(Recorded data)
━━━━━━

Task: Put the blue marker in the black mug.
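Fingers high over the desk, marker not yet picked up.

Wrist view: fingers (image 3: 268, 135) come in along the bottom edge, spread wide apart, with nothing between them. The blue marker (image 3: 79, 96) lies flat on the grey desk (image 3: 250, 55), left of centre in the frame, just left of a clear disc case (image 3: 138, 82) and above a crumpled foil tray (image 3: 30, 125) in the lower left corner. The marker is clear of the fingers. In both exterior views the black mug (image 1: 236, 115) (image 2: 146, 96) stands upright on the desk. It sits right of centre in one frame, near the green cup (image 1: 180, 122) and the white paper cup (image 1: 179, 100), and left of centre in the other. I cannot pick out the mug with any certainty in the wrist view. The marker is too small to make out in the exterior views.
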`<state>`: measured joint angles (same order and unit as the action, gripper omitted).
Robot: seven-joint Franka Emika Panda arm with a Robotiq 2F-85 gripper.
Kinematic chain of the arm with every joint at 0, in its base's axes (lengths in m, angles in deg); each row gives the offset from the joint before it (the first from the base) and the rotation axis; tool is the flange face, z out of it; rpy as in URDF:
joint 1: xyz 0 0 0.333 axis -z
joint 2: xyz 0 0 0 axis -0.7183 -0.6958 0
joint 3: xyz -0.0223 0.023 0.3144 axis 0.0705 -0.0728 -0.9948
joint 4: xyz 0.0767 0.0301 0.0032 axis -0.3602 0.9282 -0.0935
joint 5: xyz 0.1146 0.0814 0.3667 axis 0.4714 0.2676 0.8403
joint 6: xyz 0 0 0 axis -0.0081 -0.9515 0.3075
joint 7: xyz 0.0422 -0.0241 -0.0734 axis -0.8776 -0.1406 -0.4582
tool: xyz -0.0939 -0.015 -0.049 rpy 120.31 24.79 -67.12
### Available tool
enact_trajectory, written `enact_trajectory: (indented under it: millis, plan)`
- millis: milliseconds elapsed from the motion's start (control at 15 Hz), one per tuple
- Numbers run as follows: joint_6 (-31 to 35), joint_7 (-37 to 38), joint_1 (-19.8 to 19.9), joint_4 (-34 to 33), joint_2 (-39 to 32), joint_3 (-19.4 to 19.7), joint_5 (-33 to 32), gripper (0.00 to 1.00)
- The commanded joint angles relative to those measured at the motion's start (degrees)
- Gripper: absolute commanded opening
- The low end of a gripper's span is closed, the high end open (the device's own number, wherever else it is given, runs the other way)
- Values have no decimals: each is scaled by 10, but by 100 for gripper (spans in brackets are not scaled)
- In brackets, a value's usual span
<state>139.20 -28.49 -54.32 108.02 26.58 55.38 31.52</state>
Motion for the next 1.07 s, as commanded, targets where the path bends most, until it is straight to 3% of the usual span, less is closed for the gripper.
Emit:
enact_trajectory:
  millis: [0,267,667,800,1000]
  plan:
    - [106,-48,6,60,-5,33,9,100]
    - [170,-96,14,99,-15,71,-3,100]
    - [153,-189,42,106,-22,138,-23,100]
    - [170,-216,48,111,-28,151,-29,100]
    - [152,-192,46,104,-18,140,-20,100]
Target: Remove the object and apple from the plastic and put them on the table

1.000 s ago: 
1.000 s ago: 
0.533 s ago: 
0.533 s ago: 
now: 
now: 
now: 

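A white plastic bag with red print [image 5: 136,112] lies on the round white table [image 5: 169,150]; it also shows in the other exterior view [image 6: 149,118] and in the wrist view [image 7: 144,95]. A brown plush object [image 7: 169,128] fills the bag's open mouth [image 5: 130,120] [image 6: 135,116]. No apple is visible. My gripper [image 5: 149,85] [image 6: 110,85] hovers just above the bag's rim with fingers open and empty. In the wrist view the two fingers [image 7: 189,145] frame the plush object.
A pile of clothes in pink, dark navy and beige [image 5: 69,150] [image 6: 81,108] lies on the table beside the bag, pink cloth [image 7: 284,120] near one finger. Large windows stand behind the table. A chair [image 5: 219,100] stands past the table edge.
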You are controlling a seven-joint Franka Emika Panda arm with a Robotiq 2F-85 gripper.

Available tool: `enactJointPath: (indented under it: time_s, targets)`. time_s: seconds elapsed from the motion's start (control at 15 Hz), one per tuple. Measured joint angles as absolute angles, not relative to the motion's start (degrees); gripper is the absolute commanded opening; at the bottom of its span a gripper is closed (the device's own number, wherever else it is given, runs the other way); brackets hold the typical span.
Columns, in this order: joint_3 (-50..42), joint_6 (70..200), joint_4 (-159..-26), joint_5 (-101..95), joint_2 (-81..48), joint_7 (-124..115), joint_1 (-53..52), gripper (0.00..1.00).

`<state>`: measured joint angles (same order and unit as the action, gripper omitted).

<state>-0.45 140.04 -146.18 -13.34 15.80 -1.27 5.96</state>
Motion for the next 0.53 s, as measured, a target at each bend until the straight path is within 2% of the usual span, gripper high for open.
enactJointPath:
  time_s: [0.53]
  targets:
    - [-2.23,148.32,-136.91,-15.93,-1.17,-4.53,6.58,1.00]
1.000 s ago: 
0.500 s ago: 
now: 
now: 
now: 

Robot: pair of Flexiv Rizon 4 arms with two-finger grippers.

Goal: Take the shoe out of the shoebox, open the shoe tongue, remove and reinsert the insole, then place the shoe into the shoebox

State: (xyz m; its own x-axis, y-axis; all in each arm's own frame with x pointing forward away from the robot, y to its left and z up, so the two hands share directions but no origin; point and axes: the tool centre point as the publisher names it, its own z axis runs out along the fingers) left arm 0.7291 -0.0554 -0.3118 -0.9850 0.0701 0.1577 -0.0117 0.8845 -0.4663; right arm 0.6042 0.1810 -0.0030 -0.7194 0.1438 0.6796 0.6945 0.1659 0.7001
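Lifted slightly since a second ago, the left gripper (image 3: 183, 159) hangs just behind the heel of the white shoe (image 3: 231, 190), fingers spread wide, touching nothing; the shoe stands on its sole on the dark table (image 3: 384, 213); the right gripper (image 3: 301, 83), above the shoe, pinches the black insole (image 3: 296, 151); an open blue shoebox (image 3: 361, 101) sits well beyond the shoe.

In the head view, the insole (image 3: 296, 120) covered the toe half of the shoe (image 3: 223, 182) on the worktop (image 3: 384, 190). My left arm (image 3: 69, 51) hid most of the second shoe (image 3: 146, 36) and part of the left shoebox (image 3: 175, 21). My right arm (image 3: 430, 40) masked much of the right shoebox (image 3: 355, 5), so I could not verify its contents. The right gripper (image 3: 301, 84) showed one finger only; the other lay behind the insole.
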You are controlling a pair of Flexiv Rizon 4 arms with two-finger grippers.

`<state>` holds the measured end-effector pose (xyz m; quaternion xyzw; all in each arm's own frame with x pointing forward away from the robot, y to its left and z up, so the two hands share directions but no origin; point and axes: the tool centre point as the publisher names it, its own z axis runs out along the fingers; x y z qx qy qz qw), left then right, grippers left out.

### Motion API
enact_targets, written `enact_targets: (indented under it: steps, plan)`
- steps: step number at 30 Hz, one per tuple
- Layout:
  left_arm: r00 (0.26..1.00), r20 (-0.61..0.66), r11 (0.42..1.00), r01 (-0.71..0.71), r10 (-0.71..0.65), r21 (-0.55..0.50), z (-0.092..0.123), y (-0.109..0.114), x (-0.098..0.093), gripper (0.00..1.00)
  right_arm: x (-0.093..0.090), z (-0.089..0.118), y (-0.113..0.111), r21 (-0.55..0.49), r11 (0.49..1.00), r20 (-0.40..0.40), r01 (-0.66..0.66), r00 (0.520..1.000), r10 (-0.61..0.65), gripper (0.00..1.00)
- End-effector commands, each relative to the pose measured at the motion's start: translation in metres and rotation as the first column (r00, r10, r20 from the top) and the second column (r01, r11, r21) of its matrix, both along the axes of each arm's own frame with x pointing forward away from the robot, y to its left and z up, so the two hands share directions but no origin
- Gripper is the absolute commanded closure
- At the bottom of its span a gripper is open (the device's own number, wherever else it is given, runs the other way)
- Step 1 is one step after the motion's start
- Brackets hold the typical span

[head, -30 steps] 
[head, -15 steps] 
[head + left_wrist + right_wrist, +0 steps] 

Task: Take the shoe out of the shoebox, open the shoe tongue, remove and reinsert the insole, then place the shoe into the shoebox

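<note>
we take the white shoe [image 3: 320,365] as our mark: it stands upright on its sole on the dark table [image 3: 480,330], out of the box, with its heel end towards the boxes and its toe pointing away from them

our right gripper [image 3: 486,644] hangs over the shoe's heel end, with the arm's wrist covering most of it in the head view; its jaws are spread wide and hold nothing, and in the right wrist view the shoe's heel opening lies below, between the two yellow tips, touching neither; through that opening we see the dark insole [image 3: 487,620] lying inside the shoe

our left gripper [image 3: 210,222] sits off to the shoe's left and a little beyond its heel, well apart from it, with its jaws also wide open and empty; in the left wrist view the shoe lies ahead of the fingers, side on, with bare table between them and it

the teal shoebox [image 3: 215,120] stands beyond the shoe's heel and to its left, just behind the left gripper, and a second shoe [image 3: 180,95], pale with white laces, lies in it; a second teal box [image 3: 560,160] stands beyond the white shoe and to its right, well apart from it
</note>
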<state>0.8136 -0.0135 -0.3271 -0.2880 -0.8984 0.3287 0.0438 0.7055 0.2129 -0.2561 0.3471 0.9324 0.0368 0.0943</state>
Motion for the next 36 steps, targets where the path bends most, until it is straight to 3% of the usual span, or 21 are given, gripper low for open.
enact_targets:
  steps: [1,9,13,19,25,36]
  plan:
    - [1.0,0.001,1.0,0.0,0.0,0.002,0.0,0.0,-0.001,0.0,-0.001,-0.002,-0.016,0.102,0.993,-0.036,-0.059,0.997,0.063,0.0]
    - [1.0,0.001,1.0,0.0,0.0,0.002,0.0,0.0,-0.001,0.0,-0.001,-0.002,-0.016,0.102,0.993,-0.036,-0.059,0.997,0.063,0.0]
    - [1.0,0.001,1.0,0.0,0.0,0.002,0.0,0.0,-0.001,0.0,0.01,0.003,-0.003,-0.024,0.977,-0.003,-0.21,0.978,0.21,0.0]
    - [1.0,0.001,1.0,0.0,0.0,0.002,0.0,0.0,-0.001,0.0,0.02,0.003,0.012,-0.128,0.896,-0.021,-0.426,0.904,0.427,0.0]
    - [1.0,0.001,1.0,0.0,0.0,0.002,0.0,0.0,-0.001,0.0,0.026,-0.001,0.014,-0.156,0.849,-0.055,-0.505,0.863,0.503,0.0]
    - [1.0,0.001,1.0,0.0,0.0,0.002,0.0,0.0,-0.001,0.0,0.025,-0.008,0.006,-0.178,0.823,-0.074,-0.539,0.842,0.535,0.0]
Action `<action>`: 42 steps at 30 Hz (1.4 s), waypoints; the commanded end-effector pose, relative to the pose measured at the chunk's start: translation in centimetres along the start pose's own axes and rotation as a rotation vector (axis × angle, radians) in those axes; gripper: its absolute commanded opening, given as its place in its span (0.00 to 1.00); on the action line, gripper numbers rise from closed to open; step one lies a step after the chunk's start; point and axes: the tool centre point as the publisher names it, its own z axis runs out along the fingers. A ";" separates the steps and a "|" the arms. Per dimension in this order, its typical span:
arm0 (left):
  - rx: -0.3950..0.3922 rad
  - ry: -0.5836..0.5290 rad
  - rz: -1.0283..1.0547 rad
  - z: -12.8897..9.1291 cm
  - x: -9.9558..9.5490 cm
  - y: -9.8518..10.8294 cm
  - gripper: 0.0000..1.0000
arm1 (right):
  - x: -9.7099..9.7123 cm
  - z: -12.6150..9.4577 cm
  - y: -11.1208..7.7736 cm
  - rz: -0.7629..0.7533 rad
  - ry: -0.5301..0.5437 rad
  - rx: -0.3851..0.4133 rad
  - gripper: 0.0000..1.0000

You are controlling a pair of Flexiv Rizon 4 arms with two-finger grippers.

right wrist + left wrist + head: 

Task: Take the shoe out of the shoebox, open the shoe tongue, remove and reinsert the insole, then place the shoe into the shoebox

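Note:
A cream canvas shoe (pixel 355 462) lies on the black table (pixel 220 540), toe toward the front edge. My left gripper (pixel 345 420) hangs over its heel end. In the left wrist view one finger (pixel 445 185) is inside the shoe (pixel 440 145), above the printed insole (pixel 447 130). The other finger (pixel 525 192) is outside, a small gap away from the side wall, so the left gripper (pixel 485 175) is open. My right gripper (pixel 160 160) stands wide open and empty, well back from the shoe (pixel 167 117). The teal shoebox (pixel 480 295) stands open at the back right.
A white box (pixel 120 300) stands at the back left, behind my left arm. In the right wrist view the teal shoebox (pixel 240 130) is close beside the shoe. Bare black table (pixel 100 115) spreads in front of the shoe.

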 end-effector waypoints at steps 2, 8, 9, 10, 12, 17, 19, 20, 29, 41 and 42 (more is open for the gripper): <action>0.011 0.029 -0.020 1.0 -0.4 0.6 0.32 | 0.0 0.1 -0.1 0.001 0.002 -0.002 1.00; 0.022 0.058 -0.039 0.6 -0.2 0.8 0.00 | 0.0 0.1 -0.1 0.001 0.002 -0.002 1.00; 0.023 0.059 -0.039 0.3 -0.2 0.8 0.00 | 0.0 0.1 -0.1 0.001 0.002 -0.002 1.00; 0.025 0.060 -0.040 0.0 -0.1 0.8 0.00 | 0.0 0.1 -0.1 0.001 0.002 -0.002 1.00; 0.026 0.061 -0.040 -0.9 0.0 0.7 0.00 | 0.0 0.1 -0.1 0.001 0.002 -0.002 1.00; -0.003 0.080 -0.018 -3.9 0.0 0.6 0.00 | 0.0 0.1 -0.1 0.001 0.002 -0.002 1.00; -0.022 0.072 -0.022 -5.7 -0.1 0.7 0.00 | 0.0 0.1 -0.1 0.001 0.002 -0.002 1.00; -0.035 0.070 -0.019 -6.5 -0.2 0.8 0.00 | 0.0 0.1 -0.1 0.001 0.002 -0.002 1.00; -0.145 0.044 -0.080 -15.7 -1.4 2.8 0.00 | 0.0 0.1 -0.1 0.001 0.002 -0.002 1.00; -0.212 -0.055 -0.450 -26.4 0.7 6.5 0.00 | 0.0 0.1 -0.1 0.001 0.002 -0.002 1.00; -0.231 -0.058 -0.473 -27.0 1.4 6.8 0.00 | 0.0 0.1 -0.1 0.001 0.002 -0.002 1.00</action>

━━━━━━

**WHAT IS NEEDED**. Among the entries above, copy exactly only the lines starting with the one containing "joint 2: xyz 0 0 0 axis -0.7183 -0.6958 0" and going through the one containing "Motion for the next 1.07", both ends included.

**ANSWER TO THIS PROBLEM**.
joint 2: xyz 0 0 0 axis -0.7183 -0.6958 0
joint 3: xyz -0.0223 0.023 0.3144 axis 0.0705 -0.0728 -0.9948
joint 4: xyz 0.0767 0.0301 0.0032 axis -0.3602 0.9282 -0.0935
joint 5: xyz 0.1146 0.0814 0.3667 axis 0.4714 0.2676 0.8403
joint 6: xyz 0 0 0 axis -0.0081 -0.9515 0.3075
joint 7: xyz 0.0422 -0.0241 -0.0734 axis -0.8776 -0.1406 -0.4582
tool: xyz -0.0939 -0.015 -0.049 rpy 120.31 24.79 -67.12
### Available tool
enact_trajectory, written `enact_trajectory: (indented under it: millis, plan)`
- millis: milliseconds elapsed from the motion's start (control at 15 Hz), one per tuple
- Numbers run as follows: joint_6 (-31 to 35), joint_7 (-37 to 38), joint_1 (-19.8 to 19.9), joint_4 (-34 to 33), joint_2 (-39 to 32), joint_3 (-19.4 to 19.7), joint_5 (-33 to 32), gripper (0.00 to 1.00)
- The commanded joint angles relative to those measured at the motion's start (degrees)
- Gripper: absolute commanded opening
- The low end of a gripper's span is closed, the high end open (the device's own number, wherever else it is given, runs the other way)
- Values have no decimals: each is scaled by 10, but by 100 for gripper (spans in brackets are not scaled)
- In brackets, a value's usual span
<state>139.20 -28.49 -54.32 108.02 26.58 55.38 31.52</state>
Motion for the next 1.07 s, as commanded, targets where the path bends most, until it is straight to 3% of the usual span, less is closed for the gripper.

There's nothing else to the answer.